La adopción internacional: una ardua aventura con final feliz

Es un trance psicológicamente muy exigente, pero el desenlace suele compensar el esfuerzo invertido

Por la OCU

La práctica imposibilidad de adoptar en España hace que la mayoría de los aspirantes se decanten por la adopción internacional. El proceso es largo, costoso, legalmente complejo y plagado de incertidumbres hasta el mismo momento en que se culmina. Y son poderosas motivaciones, como el deseo de ampliar la familia y de ofrecer un hogar a quienes carecen de él, las que ayudarán a superar los obstáculos del camino.

La administración: llave de paso
Las comunidades autónomas, mediante sus consejerías de servicios sociales, tienen las competencias para seleccionar a los candidatos. Son ellas quienes suelen expedir el certificado de idoneidad con el que se valoran las condiciones socioeconómicas, las aptitudes pedagógicas y la madurez afectiva de los pretendientes.

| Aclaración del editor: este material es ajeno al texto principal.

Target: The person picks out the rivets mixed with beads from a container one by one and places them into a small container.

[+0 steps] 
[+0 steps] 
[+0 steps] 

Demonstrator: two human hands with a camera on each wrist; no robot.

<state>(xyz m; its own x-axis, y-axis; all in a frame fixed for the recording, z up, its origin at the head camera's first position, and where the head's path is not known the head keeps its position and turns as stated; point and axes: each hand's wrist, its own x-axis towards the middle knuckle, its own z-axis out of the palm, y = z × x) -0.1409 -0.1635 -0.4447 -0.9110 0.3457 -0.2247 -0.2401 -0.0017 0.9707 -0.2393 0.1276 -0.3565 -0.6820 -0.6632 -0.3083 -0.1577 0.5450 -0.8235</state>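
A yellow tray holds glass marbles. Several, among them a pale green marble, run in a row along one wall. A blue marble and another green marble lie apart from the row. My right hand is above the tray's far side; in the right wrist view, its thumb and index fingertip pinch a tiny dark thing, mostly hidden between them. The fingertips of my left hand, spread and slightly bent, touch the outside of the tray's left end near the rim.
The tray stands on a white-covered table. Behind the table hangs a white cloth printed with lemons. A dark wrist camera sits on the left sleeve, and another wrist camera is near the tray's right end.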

El certificado suele ser gratuito, salvo excepciones, como por ejemplo, en Cataluña.

En otras comunidades, como en Madrid, el certificado de idoneidad se puede obtener de forma más rápida en el Colegio de Psicólogos o el de Trabajadores Sociales, costeando los honorarios de estos profesionales.

En los servicios sociales también nos indican qué países tienen convenios en materia de adopción con España, nos informan de los requisitos que se exigen en cada lugar y de las ECAI (Entidad Colaboradora de Adopción Internacional) que trabajan allí.

Una buena ECAI, clave del éxito
Conviene tener claro que durante todo el trámite las administraciones públicas se limitan a ofrecer un cierto asesoramiento inicial y a desempeñar un papel de garante legal, pero que una adopción internacional es en gran medida una gestión privada: a representación de nuestros intereses la mayoría de las veces corre a cargo de ECAI que, si bien son organizaciones sin afán de lucro, se financian con dinero que aportan los interesados en adoptar. La elección de una ECAI honesta, profesional y diligente acostumbra a ser clave en el éxito de la operación.

Urge mejorar el sistema nacional
Es necesario advertir que, a medida que mejoran las condiciones económicas en los países de destino, el número de niños ofrecidos en adopción se reduce. Así, en España, mientras en 2004 se produjeron 5.541 adopciones internacionales, en 2009 la cifra se redujo a 3.006.

En efecto, muchos países en vías de desarrollo que han sido destinos preferentes para los adoptantes españoles parecen estar aumentando las trabas, endureciendo condiciones y acotando o hasta cancelando los convenios a medida que mejora su situación social y económica.

En China, por ejemplo, desde 2008, solo pueden adoptar matrimonios con más de dos años de casados, en perfecto estado de salud física (con un Índice de Masa Corporal inferior a 40) y mental, que ambos cónyuges tengan el bachillerato o formación profesional equivalente y con ingresos no inferiores a 10.000 euros por miembro de la familia.

¿Qué opciones quedan si se van cerrando las puertas a la adopción internacional? La adopción y el acogimiento familiar nacionales. Es quizás el momento para que se promuevan ambos. En el caso del acogimiento haría falta, por ejemplo, fijar unos criterios generales, comunes para todo el Estado, sobre en qué casos se puede optar a la adopción del niño acogido. Hoy por hoy, es el juez quien decide de acuerdo a sus propios criterios, aunque actuando siempre en el “interés del menor”.